Francis Xavier Bellotti (born May 3, 1923) is an American lawyer and politician. In his first campaign he was the Democratic nominee for District Attorney of Norfolk County in 1958, but was defeated in the general election. In 1962 Bellotti was elected as Lieutenant Governor for the Commonwealth of Massachusetts from 1963 to 1965.

In 1964 he had challenged the sitting governor of his own party, Endicott Peabody, and defeated him in the Democratic Primary; but lost in the general election to John Volpe who thus regained the seat he had lost in 1962. In 1966 Belloti was the Democratic nominee for Attorney General but was defeated by Republican Elliot Richardson. From 1975 to 1987 he served three terms as Massachusetts Attorney General. In that capacity he instilled professionalism among his staff, was a leader for civil rights and served as President of the National Association of Attorneys General. He sought the nomination of the Democratic party for governor in 1970 and in 1990, but was defeated in the Democratic primary election in both elections losing to Kevin White and John Silber respectively.

In his official capacity for the state he was the named party in the commercial speech case: First National Bank of Boston v. Bellotti, 435 U.S. 765 (1978), which established that corporations have some free speech rights under the First Amendment to the United States Constitution.

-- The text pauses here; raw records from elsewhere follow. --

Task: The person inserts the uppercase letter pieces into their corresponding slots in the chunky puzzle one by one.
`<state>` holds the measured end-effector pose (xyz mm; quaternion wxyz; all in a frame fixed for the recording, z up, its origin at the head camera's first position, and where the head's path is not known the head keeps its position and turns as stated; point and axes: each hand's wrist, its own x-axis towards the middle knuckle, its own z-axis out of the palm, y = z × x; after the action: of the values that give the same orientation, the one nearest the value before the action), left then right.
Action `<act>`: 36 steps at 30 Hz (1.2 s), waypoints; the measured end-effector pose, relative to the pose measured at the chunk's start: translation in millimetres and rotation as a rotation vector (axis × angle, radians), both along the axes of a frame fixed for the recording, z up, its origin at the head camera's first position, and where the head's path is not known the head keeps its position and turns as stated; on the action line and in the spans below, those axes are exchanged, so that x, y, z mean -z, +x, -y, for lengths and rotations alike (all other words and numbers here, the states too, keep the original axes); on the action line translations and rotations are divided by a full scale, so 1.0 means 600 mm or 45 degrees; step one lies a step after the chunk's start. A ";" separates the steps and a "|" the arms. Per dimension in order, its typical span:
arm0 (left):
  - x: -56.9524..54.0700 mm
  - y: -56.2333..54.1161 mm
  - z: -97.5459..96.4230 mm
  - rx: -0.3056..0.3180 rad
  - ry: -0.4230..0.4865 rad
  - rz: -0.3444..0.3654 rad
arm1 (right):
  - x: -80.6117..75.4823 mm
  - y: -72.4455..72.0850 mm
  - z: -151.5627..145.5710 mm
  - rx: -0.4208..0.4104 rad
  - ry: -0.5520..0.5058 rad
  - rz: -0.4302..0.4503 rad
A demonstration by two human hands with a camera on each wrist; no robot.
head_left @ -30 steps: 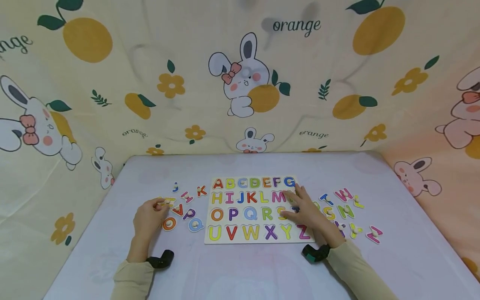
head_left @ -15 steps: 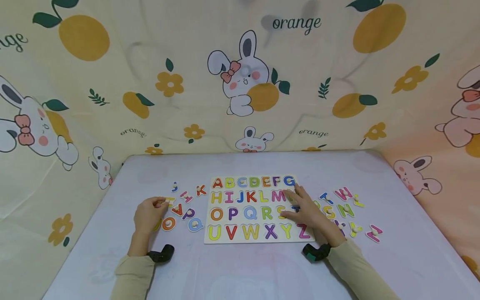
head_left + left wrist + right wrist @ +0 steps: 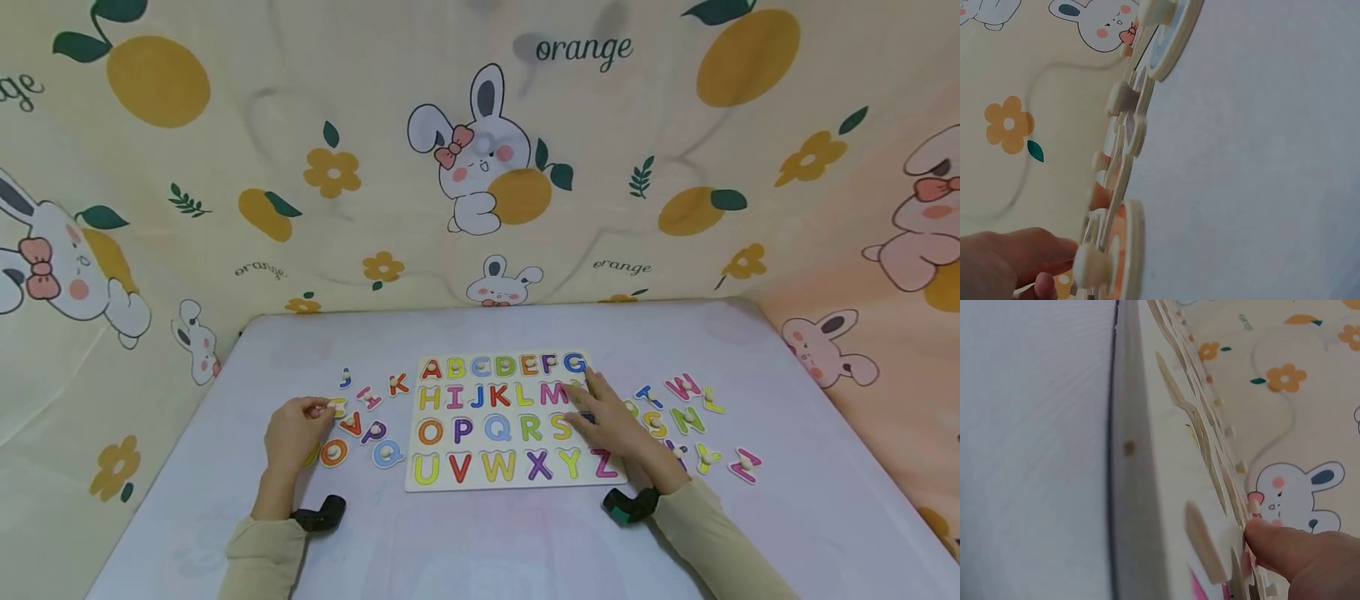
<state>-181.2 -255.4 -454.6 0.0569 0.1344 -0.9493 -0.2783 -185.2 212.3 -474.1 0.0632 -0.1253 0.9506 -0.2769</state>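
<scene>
My left hand (image 3: 295,433) pinches a small yellow letter piece (image 3: 339,408) at the left of the table; the fingers hide much of it, so its letter is unclear. Around it lie knobbed letter pieces: an orange O (image 3: 333,452), a red V (image 3: 350,423), a purple P (image 3: 374,430) and a blue Q (image 3: 387,452). My right hand (image 3: 615,421) rests with spread fingers on the right side of the white alphabet board (image 3: 480,487), covering some of its letters. Knobbed pieces sit in the board's top row. In the right wrist view, the thumb (image 3: 1279,547) is beside the board.
Farther back on the left are J (image 3: 345,377), I (image 3: 368,397) and K (image 3: 398,384) pieces. Right of the board lie several more, including a pink W (image 3: 682,386), a green N (image 3: 688,420) and a pink Z (image 3: 745,465). A patterned cloth (image 3: 450,275) hangs behind the table.
My left hand has shifted slightly, and less of the yellow piece shows beyond its fingers. The right hand stays on the board. The head view has turned a little.
</scene>
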 end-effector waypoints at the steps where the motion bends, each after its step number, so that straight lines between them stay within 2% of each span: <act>1: 0.000 0.001 -0.001 -0.004 0.004 -0.007 | -0.001 0.001 0.000 -0.006 0.001 -0.007; 5: -0.001 0.003 -0.006 -0.001 0.040 -0.044 | -0.004 0.003 0.001 -0.018 0.025 -0.025; 10: -0.002 0.005 -0.017 0.017 0.087 -0.109 | -0.004 0.004 0.001 -0.053 0.116 -0.067; 17: -0.009 0.009 -0.041 0.081 0.152 -0.165 | -0.006 0.005 0.001 -0.078 0.149 -0.091; 30: -0.019 0.007 -0.091 0.145 0.252 -0.143 | -0.002 0.003 0.000 -0.079 0.125 -0.085; 36: -0.012 0.003 -0.114 0.183 0.245 -0.104 | -0.004 0.005 0.001 -0.077 0.136 -0.089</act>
<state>-179.5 -186.7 -447.3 0.0622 0.0592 -0.9224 -0.3766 -182.4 211.4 -471.5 0.0447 -0.1600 0.9615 -0.2191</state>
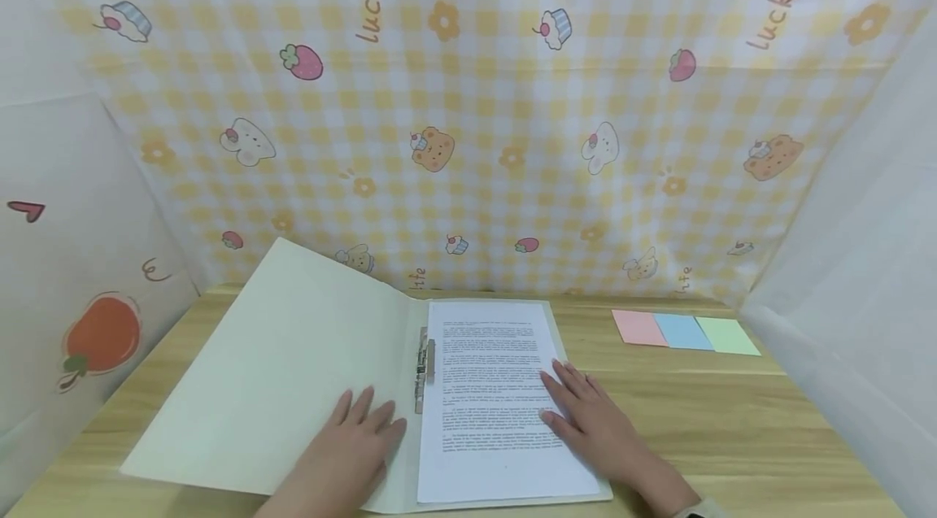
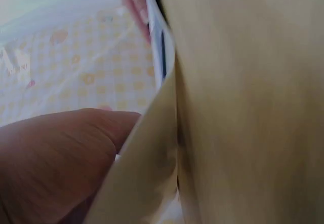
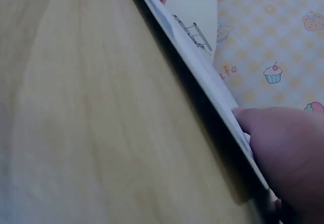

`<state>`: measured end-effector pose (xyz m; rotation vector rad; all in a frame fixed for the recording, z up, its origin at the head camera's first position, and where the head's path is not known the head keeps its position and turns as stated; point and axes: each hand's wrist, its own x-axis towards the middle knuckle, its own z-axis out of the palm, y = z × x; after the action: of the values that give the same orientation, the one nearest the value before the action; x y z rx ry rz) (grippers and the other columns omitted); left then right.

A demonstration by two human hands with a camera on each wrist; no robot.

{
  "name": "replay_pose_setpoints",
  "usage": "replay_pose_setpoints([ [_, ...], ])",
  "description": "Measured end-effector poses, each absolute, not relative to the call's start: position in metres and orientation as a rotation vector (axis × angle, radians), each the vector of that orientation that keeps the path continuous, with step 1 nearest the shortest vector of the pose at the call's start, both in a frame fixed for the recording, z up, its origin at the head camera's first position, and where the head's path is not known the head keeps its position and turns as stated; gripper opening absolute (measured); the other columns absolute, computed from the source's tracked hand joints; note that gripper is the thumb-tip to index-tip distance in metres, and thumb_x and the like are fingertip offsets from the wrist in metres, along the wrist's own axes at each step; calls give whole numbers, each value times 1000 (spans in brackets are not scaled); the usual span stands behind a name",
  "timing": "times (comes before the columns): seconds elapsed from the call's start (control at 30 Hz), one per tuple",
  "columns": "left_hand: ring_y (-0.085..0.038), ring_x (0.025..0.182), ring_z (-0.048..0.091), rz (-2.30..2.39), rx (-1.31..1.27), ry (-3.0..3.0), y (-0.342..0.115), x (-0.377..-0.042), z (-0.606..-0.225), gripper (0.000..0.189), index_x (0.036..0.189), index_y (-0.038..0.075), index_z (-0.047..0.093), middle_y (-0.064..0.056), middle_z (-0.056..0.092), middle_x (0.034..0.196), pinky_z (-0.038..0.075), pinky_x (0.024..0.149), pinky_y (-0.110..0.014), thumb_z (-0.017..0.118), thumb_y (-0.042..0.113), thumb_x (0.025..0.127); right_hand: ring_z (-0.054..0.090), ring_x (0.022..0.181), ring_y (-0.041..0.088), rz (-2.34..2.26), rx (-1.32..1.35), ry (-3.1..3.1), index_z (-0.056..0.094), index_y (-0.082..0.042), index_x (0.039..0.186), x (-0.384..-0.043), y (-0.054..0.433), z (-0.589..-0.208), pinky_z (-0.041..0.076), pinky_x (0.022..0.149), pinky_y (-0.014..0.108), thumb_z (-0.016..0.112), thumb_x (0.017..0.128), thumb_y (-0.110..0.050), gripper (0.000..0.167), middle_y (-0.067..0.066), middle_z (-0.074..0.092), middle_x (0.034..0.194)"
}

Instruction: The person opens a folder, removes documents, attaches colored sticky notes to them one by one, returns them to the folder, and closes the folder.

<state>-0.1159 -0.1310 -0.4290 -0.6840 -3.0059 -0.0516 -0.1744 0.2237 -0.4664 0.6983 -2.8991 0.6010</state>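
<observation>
An open folder [image 1: 241, 372] lies on the table, its pale cover turned out to the left and tilted up at the outer edge. Printed sheets [image 1: 486, 473] rest on its right side, beside a metal clip [image 1: 429, 361] near the spine. My left hand [image 1: 340, 453] rests on the inside of the cover by the spine, fingers spread. On the right edge of the sheets lies my right hand [image 1: 596, 424], its fingers extended over the paper. The right wrist view shows the right thumb [image 3: 248, 120] at the paper's edge; the other fingers are mostly hidden there.
Pink [image 1: 639, 328], blue [image 1: 682, 332] and green [image 1: 727, 336] paper squares lie in a row at the back right of the wooden table [image 1: 732, 428]. A yellow checked cloth [image 1: 483, 201] hangs behind, with white sheets at both sides.
</observation>
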Motion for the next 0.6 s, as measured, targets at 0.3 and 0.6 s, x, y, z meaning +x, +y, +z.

Bellotti was born in Boston. He graduated from Tufts University in 1947 and received his J.D. degree from Boston College in 1952. He served in the United States Navy during World War II reaching the rank of Lieutenant (junior grade). Since leaving office, Bellotti has practiced law in Boston, Massachusetts, with the firm of Mintz, Levin, Cohn, Ferris, Glovsky and Popeo. He is the father of twelve children, including Norfolk County Sheriff Michael G. Bellotti.

In 2012, the district courthouse in Quincy, Massachusetts, was named in his honor.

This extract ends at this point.